Technologies change, and people change, but no law of nature says that formats must stay the same, or that you cannot enjoy using several at once. Did cinema die when television arrived? Or radio? Is it wrong to watch a film in a plane? Or listen to the radio on a computer? I have therefore sent in an order for some stickers of my own. I am starting with “Papyrus will never die” and once that has sunk in I will move to “Codex will never die”. When we have whole populations in the mood for this I shall produce my ultimate sticker, “Data will never die”.

Meanwhile, as well as chairmen we have had launches and networking. I dutifully went to Frankfurt’s first Digital Night in a club in the Hirschgraben. Reminded me of First Tuesday in 1999. Everyone spoke at once, the beer was warm and you could not hear the speaker, Joe Wikert, from ten feet away. And there were launches for Beagle, the new eReader that downloads from a smartphone, and for BookShout (excellently covered by Laura Hazard Owen in PaidContent: http://paidcontent.org/2012/10/10/bookshout-pulls-users-kindle-nook-books-onto-other-platforms/). This cloud-based environment, fully endorsed by a growing tranche of major publishers and backed by Ingram, is clearly seen here as a way of breaking the awful power of Apple and Amazon over the book trade. Which takes me back to the beginning of this piece yet again.

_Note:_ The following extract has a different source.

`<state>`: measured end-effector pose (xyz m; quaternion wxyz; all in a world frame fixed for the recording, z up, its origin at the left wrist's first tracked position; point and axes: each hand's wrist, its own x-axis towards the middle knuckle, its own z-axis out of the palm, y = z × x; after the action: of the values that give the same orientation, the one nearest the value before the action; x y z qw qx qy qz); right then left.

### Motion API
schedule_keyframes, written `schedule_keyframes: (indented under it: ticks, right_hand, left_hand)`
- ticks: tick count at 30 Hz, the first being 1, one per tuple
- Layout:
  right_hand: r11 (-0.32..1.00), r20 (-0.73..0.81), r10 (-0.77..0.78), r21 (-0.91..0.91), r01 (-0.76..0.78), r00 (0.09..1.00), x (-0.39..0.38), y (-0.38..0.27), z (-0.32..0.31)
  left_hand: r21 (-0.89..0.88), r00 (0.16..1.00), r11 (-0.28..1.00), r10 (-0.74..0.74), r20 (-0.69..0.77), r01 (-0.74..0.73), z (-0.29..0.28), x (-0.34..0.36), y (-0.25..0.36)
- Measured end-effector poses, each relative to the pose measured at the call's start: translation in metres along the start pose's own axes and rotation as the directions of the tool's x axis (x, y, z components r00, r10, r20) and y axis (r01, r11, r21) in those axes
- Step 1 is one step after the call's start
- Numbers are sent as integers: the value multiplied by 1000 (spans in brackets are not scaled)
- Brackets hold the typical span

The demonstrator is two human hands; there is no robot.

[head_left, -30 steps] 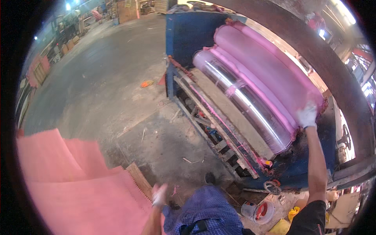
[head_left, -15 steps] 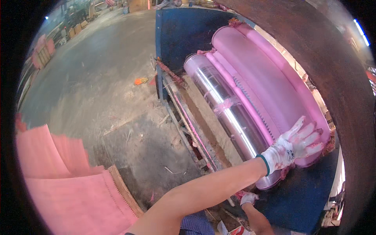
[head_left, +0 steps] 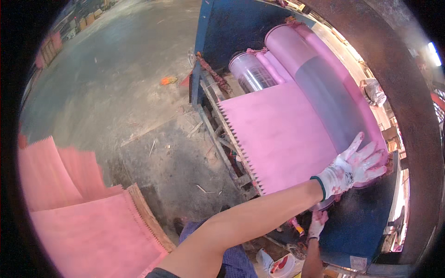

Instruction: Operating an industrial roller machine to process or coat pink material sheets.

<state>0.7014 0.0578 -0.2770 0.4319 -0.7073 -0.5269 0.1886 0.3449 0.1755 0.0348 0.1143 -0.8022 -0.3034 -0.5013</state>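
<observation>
My left hand point(head_left: 360, 164), in a stained white glove, is open, fingers spread against the right end of the large pink roller point(head_left: 285, 46). A pink sheet point(head_left: 273, 134) with a toothed edge spreads over the smaller shiny cylinder point(head_left: 250, 69) and meets the large roller, which carries a dark grey band. My right hand point(head_left: 317, 223), also gloved, is lower, by the near end of the smaller cylinder, fingers bent; what they grip is unclear. A blue metal frame point(head_left: 361, 227) surrounds the rollers.
Stacked pink sheets point(head_left: 92, 231) lie on wood at lower left. A rusty beam point(head_left: 408, 116) curves along the right. A white bucket point(head_left: 285, 271) sits at the bottom. An orange object point(head_left: 168, 80) and scraps lie on the concrete floor point(head_left: 102, 92).
My left hand has risen from beside the stacked sheets to the roller; my right hand has dropped from there. A pink sheet now covers much of the shiny cylinder.
</observation>
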Motion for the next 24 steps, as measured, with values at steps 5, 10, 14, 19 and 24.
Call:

I have been a reader for well over 50 years and have recorded the title and author of every book that I have read in that time. I could be said to be an ardent consumer. The only awful power that I have experienced in that time has been the tyranny of publishers (and having been one myself I can testify from experience!). How often do I complain about the lack of an index or a bibliography? How often do I lament the scattering of muddy black and white images in even the most recent books? Or the unleaded 9 point Caslon Old face which is giving me a headache? Or the lack of  generous margins or the ability to associate footnotes with what I am reading rather than keeping my thumb in the back matter?

In the network the publisher could give me options. All of these complaints could be rectified. I could have an index, have larger type (and not just within the limitations of the eReader that I am using). I could associate video and colour images – and, if I wanted to, I could send my version to my friends or get Ingram to print a version for me. If publishers would give me a license. But publishers are stuck in the commodity stage of human development. They want to sell little paper packages that are all identical. They do not yet feel the force of the first lesson of the network; “When everyone is connected to everyone, the power of one becomes more dominant than ever before in human history”.

Personalization and mass customization will come, even to the book industry. BookShout ia helpful, even as it asserts the inalienable right of the individual to play the content she bought on the device that she currently favours. And the Book in its broadest sense is already in irreversible retreat. The Phone Book, Yellow Pages and the Directory have already gone (swiftly pursued by declining newspapers and magazines). The Textbook is seldom now a textbook, being interactive, shared and, in the best instances, updated in real time. Huge extensions of the fiction market have taken place in Hockings and Locke territory – the 99 cent dramas produced via Amazon to give reading to smartphone and tablet readers on public transport, in seeming emulation of the demand cycle of Japanese commuters over the past decade – but popular fiction is not growing and literary fiction remains a loud noise in a small space, as it ever was. Predictably serious non-fiction will be the next area to feel the weight of change – and if it leads to the creation of better books then that is all to the good.

And Frankfurt could become a place to visit in the network as well as on weary feet. Meanwhile, I just have the energy for one more slogan for a sticker “Support the digital network – bringing more books to more readers than book marketing managed in the last 100 years!”